La Commission européenne a retardé in extremis les négociations avec l'Australie sur un nouvel accord de libre-échange. Les pourparlers devaient avoir lieu ce mois-ci, mais ils ont été reportés.
La raison officielle de ce report est que les diplomates de l'UE ont besoin de plus de temps pour se préparer, mais selon les informations, les Européens sont en colère car les Australiens ont conclu dans leur dos la création d'une nouvelle force militaire de défense américano-australienne-britannique pour la région indo-pacifique.
En conséquence, l'Australie a annulé une importante commande navale auprès du chantier naval français Naval Group pour la construction de dizaines de nouveaux sous-marins (d'une valeur de 56 milliards d'euros). Le gouvernement parisien en est furieux. La France a publiquement déclaré qu'elle ne pouvait plus faire confiance au gouvernement australien. Elle se demande si l'accord commercial peut se poursuivre.
Les négociations sur le libre-échange entre l'Union européenne et l'Australie ont débuté en 2018. Les discussions portent sur la suppression des tarifs, mais aussi sur les services, les investissements et les questions de concurrence. L'Australie a principalement des intérêts offensifs en matière d'agriculture, notamment dans les secteurs des fruits, de la viande et des produits laitiers.
Actuellement, l'UE est le troisième partenaire commercial de l'Australie. En 2020, les échanges entre les deux économies ont été estimés à 36 milliards d'euros en biens et à 26 milliards d'euros en services. L'UE exporte principalement des produits finis, tels que des automobiles, et importe des minéraux et des produits agricoles d'Australie. Le pays est le troisième fournisseur mondial de viande bovine et le huitième en ce qui concerne les céréales.
En raison de la vulnérabilité de l'agriculture européenne face à des importations australiennes trop importantes de viande et de produits laitiers, la France se montre sceptique à l'égard des négociations depuis plusieurs années. Le président français Emmanuel Macron a précédemment déclaré que l'agriculture française risquait de s'effondrer sous l'accumulation de divers accords commerciaux.
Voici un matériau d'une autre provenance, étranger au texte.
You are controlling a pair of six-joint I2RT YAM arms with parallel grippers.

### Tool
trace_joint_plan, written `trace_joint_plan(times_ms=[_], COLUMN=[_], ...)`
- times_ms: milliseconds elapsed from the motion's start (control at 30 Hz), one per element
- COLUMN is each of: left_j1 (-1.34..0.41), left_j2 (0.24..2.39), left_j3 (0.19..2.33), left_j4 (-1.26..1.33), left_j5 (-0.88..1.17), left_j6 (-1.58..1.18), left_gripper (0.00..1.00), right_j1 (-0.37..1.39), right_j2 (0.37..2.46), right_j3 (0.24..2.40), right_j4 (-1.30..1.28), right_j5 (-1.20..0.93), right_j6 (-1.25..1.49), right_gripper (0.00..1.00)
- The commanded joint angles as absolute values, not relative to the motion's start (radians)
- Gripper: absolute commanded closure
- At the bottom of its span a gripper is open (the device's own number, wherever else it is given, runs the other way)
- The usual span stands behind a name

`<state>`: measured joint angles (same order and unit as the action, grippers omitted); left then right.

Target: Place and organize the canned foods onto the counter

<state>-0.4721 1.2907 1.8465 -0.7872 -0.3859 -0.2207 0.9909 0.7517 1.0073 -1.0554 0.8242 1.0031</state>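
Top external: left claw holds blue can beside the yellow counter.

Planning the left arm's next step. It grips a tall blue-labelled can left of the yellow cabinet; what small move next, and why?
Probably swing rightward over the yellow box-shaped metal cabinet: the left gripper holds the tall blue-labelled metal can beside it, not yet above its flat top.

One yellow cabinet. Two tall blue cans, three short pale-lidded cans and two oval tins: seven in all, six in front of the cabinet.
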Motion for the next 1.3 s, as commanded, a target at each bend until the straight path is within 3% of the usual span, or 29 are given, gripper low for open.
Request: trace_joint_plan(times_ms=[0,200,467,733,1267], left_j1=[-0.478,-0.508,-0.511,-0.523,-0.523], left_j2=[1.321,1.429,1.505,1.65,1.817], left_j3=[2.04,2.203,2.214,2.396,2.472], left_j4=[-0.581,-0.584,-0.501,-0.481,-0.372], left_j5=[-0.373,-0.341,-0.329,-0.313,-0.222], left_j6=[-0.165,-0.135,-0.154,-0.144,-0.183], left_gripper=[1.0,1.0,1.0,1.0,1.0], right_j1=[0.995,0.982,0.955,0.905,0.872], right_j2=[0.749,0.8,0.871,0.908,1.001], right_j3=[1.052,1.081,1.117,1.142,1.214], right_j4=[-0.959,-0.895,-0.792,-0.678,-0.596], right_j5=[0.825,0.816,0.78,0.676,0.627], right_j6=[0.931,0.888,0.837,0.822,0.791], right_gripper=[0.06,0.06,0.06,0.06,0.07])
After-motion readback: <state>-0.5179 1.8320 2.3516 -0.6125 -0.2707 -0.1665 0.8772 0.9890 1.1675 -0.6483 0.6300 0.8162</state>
« Le cycle des négociations de l'accord de libre-échange est reporté d'un mois jusqu'en novembre », a déclaré un responsable de l'UE à Canberra, remettant en cause l'avenir de ce pacte ambitieux.
Le ministre australien du Commerce, Dan Tehan, a indiqué qu'il envisageait de rencontrer la semaine prochaine la commissaire européenne au Commerce Valdis Dombrovskis pour discuter du prochain cycle des négociations.